On the other hand, the High Commissioner recognizes the need for participating States to be informed about his/her activities. He/she regularly briefs the Permanent Council, both formally and informally, and if the HCNM submits recommendations to a government, he/she will subsequently discuss them with the Permanent Council.
The mandate does not contain a description or definition of what constitutes a national minority. Indeed, there is no clear-cut definition, either in the OSCE or elsewhere. The High Commissioner cannot pretend to improve on the work of the many experts who over the years have been unable to agree on the definition of the term “minority”.

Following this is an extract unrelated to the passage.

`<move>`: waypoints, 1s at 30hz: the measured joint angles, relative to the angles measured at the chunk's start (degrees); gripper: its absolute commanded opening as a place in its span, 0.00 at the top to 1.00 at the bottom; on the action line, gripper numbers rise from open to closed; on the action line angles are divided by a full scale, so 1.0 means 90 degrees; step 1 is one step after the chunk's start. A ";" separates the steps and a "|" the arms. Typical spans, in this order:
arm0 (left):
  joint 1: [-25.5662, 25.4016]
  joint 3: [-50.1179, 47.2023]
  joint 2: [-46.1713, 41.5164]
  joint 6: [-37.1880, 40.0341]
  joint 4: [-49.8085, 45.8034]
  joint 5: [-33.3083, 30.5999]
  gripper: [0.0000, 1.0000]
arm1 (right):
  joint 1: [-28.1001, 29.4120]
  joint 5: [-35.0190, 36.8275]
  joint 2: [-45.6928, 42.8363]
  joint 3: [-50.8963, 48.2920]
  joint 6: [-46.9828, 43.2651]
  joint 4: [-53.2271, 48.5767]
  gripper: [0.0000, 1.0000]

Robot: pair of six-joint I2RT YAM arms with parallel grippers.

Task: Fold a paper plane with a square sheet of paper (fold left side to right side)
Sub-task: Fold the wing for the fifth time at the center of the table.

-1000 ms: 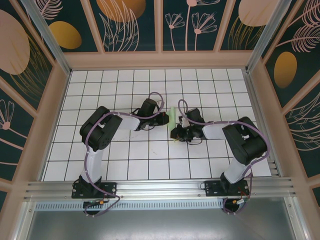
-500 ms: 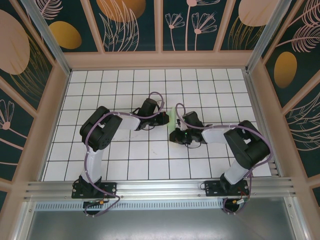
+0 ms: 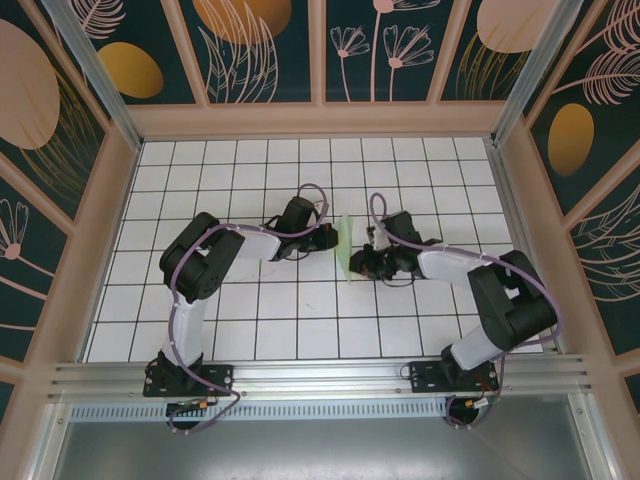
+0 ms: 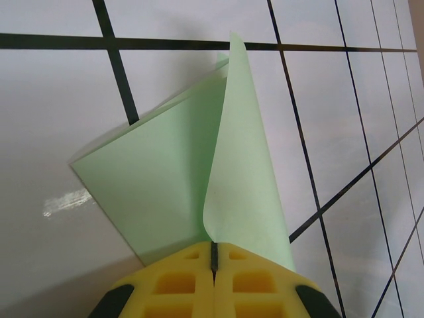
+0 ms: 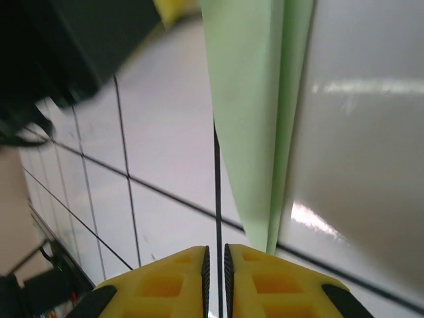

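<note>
The pale green sheet of paper [image 3: 346, 250] is folded into a narrow pointed strip and stands on edge on the white grid table between my two grippers. My left gripper [image 3: 332, 238] is shut on its edge. In the left wrist view the yellow fingers [image 4: 179, 281] pinch the paper [image 4: 156, 185], one layer lying flat and the other curling upward. My right gripper [image 3: 360, 263] sits just right of the strip's near end. In the right wrist view its jaws [image 5: 215, 250] stand a thin slit apart with a grid line showing through, and the paper [image 5: 248, 119] passes to the right of them.
The white grid table [image 3: 250, 310] is boxed in by wooden walls on the left [image 3: 105, 220], the right [image 3: 530, 220] and the back. An aluminium rail [image 3: 320, 375] with both arm bases runs along the near edge.
My right gripper has drawn back to the right, away from the paper, and its elbow has swung right. More of the strip's near end shows now. The left arm has held still.
</note>
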 measured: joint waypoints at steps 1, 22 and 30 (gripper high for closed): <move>0.0000 0.0000 0.0000 0.0000 0.0002 0.0000 1.00 | -0.0095 0.0000 0.0005 0.0073 0.0000 0.0022 0.82; 0.0000 -0.0002 0.0000 0.0000 0.0002 -0.0002 1.00 | -0.0012 0.0253 0.1610 0.1146 0.0002 0.0316 0.84; 0.0000 0.0000 0.0000 0.0000 0.0002 -0.0002 1.00 | 0.0044 0.0364 0.1525 0.0889 0.0005 0.0413 0.84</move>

However, in this connection, it is useful to recall the 1990 Copenhagen Document, a text of fundamental importance to minority issues within the OSCE. It states that “to belong to a national minority is a matter of a person’s individual choice.” The existence of a minority does not depend on a decision by the State, determined by objective criteria such as language, ethnicity or religion, but on self-identification. It depends on the will and decision of those individuals who collectively see themselves as different to the majority, on a sense of belonging to the group and a commitment to the preservation of the identity of the group.
The mandate contains a number of provisions restricting the High Commissioner’s activities.
Explicitly excluded from the High Commissioner’s mandate are individual cases concerning persons belonging to national minorities. With regard to the HCNM’s activities in general, and to the HCNM’s information-gathering and fact-finding activities in particular, the High Commissioner is not allowed to consider national minority issues in situations involving organized acts of terrorism or to communicate with or acknowledge communications from any person or organization that practises or publicly condones terrorism or violence.